### WHAT NEEDS TO BE DONE
Which lines in the data below contain the word "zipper"? Return each of them.

### PROVIDED MATERIAL
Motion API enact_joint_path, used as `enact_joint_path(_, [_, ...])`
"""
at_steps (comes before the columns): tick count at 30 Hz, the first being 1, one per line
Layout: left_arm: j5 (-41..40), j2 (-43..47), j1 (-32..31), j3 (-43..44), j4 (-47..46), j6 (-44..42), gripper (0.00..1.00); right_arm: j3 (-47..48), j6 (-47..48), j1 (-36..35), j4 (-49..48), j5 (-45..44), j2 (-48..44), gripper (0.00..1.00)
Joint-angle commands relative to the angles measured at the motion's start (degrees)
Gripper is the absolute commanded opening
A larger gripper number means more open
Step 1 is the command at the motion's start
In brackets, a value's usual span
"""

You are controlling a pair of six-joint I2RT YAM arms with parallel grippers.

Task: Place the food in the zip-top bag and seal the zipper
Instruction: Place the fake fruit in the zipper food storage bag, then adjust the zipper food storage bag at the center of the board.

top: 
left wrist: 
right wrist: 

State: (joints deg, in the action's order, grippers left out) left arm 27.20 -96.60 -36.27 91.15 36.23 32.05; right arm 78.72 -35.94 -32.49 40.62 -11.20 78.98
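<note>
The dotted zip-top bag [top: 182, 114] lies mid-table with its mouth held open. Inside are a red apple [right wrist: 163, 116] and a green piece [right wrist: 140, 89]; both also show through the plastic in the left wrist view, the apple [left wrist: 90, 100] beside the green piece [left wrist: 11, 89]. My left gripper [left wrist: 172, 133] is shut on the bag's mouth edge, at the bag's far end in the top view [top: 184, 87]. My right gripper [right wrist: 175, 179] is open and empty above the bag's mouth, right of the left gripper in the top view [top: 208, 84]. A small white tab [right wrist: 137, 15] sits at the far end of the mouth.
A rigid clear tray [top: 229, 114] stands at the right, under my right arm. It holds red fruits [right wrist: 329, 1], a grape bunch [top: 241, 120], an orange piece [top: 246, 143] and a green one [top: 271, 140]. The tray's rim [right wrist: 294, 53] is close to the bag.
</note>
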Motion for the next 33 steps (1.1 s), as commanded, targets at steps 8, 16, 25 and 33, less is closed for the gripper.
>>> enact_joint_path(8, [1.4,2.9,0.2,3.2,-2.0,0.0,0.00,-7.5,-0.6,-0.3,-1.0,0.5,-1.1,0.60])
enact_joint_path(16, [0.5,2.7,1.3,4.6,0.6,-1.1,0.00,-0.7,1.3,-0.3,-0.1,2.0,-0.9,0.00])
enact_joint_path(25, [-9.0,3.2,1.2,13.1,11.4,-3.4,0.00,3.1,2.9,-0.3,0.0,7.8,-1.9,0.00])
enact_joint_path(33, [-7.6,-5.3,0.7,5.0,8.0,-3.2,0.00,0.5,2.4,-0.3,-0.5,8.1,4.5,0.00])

### REPLY TO THE EXERCISE
Task: Place the food in the zip-top bag and seal the zipper
Instruction: Place the fake fruit in the zipper food storage bag, then adjust the zipper food storage bag at the center of the board.

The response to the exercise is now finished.